Г. Дельбрюк пишет: «Традиции дисциплины у рыцарства не было… При ознакомлении со способом ведения войны рыцарством становится понятно, почему средневековье не создало действительной воинской дисциплины. Непосредственно для военных целей она бы ничего не дала. Исход сражения всегда зависел от рыцарей, там где они были стойки и пока они были стойки, они были опорой, жизненным нервом, костяком для других родов войск. Основой же рыцарства было высокоразвитое личное чувство чести, для проявления которого строгая дисциплина являлась бы, может быть, только помехой. Личная слава есть та несовместимая с дисциплиной идея, которой рыцарь живет, и которая заставляет его в бою искать поединка… В Средние века исход сражения решался не так, как у римских легионов – сплоченностью, ловким маневрированием и совместным натиском хорошо дисциплинированных тактических единиц, а личной храбростью и сноровкой отдельных воинов».
Современная армия держится исключительно на железной дисциплине. Армия хороша настолько, насколько она дисциплинирована. Отсутствие дисциплины или её слабость – недостаток для современной армии губительный. Поэтому, когда у нас говорят об отсутствии в рыцарской армии дисциплины, это понимают как неразвитость, незрелость военного мышления, дескать рыцари ещё не доросли до дисциплины, не преодолели анархических тенденций в своей среде. Но это принципиально неправильный взгляд. Дельбрюк справедливо замечает, что рыцарям дисциплина была не только не нужна, она бы им даже мешала, потому что на поле боя всё зависело от личности, а дисциплина препятствует максимальному проявлению возможностей личности.

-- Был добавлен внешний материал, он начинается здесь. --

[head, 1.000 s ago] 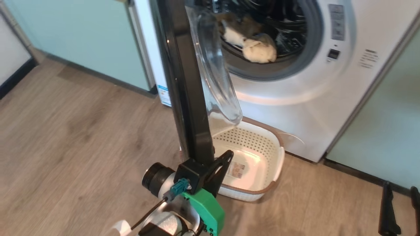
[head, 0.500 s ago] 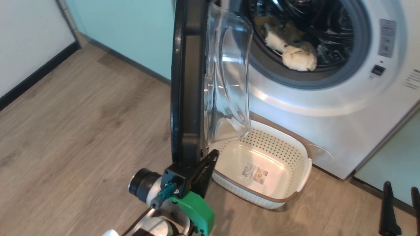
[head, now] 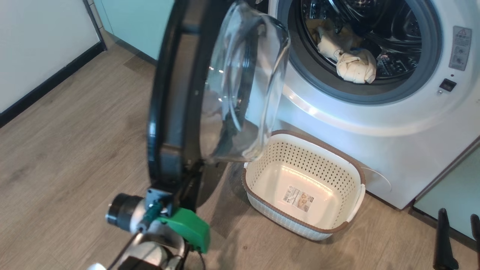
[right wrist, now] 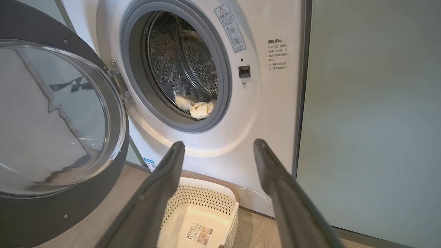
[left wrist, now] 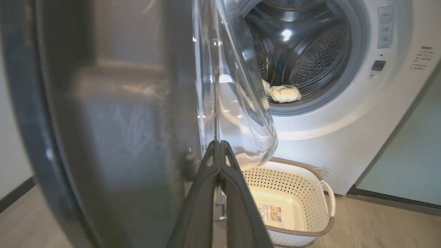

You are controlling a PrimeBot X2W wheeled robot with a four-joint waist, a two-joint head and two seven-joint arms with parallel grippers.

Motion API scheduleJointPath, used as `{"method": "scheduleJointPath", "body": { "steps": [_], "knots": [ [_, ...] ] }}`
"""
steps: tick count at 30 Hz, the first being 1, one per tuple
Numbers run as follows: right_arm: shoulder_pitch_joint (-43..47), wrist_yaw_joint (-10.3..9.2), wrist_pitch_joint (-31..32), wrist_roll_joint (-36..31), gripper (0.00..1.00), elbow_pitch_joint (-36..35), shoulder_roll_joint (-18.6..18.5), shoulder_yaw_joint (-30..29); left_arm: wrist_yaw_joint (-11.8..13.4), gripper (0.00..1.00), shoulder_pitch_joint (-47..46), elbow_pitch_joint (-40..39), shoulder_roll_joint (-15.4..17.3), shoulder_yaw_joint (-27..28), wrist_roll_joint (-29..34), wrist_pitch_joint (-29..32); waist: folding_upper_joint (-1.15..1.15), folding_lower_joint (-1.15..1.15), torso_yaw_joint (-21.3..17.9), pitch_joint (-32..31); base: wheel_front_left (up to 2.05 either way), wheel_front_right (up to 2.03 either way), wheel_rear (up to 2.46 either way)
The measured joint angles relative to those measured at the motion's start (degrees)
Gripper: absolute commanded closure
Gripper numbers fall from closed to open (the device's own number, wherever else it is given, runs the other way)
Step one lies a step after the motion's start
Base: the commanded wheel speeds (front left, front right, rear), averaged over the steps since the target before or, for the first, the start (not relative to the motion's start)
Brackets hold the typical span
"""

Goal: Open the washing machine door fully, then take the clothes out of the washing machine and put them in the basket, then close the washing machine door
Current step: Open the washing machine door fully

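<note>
The white washing machine (head: 375,131) stands with its round opening uncovered. Cream clothes (head: 354,65) lie at the drum's front lip, also in the wrist views (left wrist: 284,93) (right wrist: 200,108). The black washing machine door (head: 165,112) with its glass bowl hangs swung out to the left (right wrist: 34,217). My left gripper (head: 191,176) is shut, and its tips (left wrist: 218,148) rest against the door's inner lower edge. The cream basket (head: 300,157) sits empty on the floor below the opening (left wrist: 293,186) (right wrist: 203,193). My right gripper (head: 458,213) is open at the lower right and holds nothing (right wrist: 218,144).
Pale green cabinet panels (right wrist: 372,120) flank the washer on the right. A white wall with black skirting (head: 37,56) runs along the far left. Wooden floor (head: 75,150) stretches left of the door.
The door has swung wider open, from edge-on to showing its inner face. My left gripper has moved left with the door's lower edge. The head camera has shifted too.
</note>
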Motion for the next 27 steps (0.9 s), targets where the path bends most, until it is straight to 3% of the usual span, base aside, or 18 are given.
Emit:
{"method": "scheduleJointPath", "body": {
  "steps": [10,27],
  "knots": [
    [0.0,0.00,0.0,-3.2,0.00,0.1,0.0,-0.4,2.6,1.00,-0.2,4.0,2.1,5.1,-0.3,-2.8,0.00,0.00,-0.7,0.8,0.00,0.00,0.00],
    [0.0,0.00,0.0,-5.9,0.00,0.0,0.0,-0.7,3.8,1.00,-6.4,16.0,3.8,11.2,-2.8,-9.4,0.00,0.00,-2.9,1.8,0.00,0.00,0.00]
  ]
}}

Рыцарское войско – это войско такого типа, который нам сейчас совершенно непонятен, поэтому мы склонны потешаться над его недостатками и не видим его огромных преимуществ. Да, рыцари на поле боя сражались в основном каждый сам по себе. Повседневная жизнь рыцаря не только не вынуждала его к кем-либо сливаться, но и принципиально этому препятствовала. Рыцарь, привыкший нести личную ответственность за всё, увидев вражеское войско, понимал дело так, что ему сейчас предстоит это войско уничтожить. Он воспринимал это, как личную задачу, потому что все задачи в его жизни всегда были исключительно личными, возложенными только на него одного. Никогда рыцарь не видел перед собой спины, за которую может спрятаться. Рыцарь мог и в одиночку броситься на целое войско, как это не раз делал Ричард Львиное Сердце, но чаще всего рядом с ним были другие рыцари и каждый из них ставил перед собой такую же личную задачу. Конечно, они желали общей победы, но каждый из них работал на эту победу в одиночку.
Разумеется, рыцари никогда не были отшельниками и, являясь частью феодальной иерархии, имели определенные навыки согласованных действий. Первый натиск рыцарской конницы страшен был тем, что на противника летела именно шеренга рыцарей, напоминающих конную фалангу. Византийский император Лев говорил, что натиск франков в конном строю неистов, противостоять ему невозможно. Но дальше каждый действовал сам по себе.
В современном мире таких бойцов практически нет. А ведь каждому полководцу хотелось бы иметь бойцов, каждый из которых готов в одиночку взвалить на себя судьбу сражения. Но вместе с рыцарством мы потеряли то, о чем сейчас можем лишь беспомощно мечтать. Вот вам и «отсутствие дисциплины».
Странная тенденция характеризует демократическую эпоху: чем больше у нас говорят о «приоритете интересов личности», тем меньше у нас личностей. И это не случайный побочный эффект процесса демократизации, а напротив – результат целенаправленной селекционной работы по выведению человека без личности. Когда под треск демократических лозунгов к власти в Европе пришли торгаши, главную для себя опасность они видели в ярких личностях, в героях, каждый из которых способен к самостоятельным действиям. И начался процесс стирания личностей, и появились солдатские армии.